Thomas Stern a publié Y a-t-il une vie après ta mort ? quelques jours avant le premier anniversaire du décès de Catherine Laborde, emportée par une démence à corps de Lewy le 28 janvier 2025. Ce choix de calendrier est vivement critiqué par les filles et la sœur de l’ancienne présentatrice, qui y voient une démarche déplacée.
Des reproches publics de la famille

Gabrielle et Pia, les filles de Catherine Laborde, ainsi que sa sœur Françoise, ont exprimé leur incompréhension. Elles estiment que la mémoire de la disparue est instrumentalisée à des fins de promotion. Ces déclarations traduisent une fracture familiale désormais exposée dans l’espace public.

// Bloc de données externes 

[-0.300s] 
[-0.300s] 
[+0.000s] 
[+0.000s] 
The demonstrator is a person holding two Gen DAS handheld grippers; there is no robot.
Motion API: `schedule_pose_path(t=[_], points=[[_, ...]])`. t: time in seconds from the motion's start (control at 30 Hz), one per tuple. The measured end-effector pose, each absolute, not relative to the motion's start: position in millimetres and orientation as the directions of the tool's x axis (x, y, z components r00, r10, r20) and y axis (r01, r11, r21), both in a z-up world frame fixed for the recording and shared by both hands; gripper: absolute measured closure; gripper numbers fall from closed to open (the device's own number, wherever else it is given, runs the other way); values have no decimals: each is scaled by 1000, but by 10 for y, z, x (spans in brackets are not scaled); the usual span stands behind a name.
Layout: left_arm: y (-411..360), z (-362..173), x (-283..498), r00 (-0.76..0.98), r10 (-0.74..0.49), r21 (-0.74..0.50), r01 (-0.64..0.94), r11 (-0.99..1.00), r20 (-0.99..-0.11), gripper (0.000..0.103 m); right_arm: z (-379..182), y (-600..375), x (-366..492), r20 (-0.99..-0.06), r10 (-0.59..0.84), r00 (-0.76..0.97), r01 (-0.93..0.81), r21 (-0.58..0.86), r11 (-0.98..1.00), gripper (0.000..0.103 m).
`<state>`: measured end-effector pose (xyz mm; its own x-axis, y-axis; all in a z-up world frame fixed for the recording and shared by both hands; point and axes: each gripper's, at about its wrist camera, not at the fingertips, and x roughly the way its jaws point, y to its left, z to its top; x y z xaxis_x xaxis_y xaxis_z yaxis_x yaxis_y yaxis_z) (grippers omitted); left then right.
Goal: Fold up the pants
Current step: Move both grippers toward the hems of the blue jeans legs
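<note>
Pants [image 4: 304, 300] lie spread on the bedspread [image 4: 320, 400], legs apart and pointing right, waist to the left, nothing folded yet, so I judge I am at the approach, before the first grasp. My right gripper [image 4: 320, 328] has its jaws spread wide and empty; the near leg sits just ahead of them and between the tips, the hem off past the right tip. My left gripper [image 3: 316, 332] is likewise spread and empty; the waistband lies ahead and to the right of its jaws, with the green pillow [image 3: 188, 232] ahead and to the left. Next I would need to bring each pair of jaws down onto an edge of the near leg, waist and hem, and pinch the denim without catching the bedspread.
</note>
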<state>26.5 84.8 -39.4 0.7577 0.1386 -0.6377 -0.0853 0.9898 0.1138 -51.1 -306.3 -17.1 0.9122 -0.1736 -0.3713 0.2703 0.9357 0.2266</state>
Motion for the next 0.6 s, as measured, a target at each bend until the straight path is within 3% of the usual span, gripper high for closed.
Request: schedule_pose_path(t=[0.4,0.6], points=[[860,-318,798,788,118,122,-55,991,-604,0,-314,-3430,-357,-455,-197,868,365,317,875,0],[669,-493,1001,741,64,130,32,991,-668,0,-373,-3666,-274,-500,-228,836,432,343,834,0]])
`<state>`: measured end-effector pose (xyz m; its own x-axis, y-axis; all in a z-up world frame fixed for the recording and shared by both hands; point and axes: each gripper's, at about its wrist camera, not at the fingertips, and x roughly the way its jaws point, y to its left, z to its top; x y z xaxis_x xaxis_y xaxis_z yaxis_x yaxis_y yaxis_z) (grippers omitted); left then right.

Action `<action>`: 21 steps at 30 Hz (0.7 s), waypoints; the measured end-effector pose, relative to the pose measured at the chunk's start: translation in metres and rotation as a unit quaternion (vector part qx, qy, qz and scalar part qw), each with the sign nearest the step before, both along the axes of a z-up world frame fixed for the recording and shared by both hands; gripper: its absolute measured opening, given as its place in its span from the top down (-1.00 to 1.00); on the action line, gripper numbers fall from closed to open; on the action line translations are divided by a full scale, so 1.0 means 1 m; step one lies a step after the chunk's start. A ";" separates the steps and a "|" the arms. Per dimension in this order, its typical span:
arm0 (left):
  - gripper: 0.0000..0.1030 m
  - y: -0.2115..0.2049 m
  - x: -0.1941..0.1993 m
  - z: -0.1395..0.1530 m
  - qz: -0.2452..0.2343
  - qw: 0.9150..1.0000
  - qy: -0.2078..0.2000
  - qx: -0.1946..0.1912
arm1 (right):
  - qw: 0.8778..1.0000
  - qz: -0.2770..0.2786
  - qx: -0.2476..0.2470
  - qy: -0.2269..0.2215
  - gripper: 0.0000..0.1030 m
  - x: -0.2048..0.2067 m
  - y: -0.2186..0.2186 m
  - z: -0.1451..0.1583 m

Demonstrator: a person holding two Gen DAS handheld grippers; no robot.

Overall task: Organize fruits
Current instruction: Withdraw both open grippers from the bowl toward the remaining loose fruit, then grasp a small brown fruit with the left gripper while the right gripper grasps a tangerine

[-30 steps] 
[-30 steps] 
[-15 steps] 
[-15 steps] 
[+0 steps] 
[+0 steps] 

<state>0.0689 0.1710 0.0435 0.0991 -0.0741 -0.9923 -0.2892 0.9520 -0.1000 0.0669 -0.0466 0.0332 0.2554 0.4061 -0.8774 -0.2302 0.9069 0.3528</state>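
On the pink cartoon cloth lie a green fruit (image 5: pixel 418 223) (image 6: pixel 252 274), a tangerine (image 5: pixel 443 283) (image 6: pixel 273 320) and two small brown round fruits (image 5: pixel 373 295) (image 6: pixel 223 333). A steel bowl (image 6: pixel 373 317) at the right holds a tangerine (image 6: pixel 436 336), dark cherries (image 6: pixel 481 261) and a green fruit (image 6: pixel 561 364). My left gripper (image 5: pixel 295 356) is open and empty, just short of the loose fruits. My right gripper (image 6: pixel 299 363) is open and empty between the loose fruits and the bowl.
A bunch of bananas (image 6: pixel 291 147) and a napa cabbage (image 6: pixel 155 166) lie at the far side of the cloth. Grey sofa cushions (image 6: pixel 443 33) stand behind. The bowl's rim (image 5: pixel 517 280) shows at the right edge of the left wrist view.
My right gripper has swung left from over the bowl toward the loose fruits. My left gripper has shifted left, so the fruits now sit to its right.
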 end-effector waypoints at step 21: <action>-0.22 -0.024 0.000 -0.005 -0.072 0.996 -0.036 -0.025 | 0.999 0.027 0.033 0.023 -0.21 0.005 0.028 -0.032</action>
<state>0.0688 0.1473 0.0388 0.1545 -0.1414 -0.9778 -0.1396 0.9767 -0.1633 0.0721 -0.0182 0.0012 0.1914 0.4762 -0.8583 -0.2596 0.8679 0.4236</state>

Une plainte déposée par une ancienne aide-soignante
Parallèlement, une aide-soignante employée au domicile de Catherine Laborde a déposé plainte en août 2025 pour harcèlement moral, puis pour atteinte à la vie privée en janvier 2026, à la suite de la publication du livre. Elle évoque une dégradation progressive des relations de travail, marquée selon elle par des propos déplacés et des pressions psychologiques.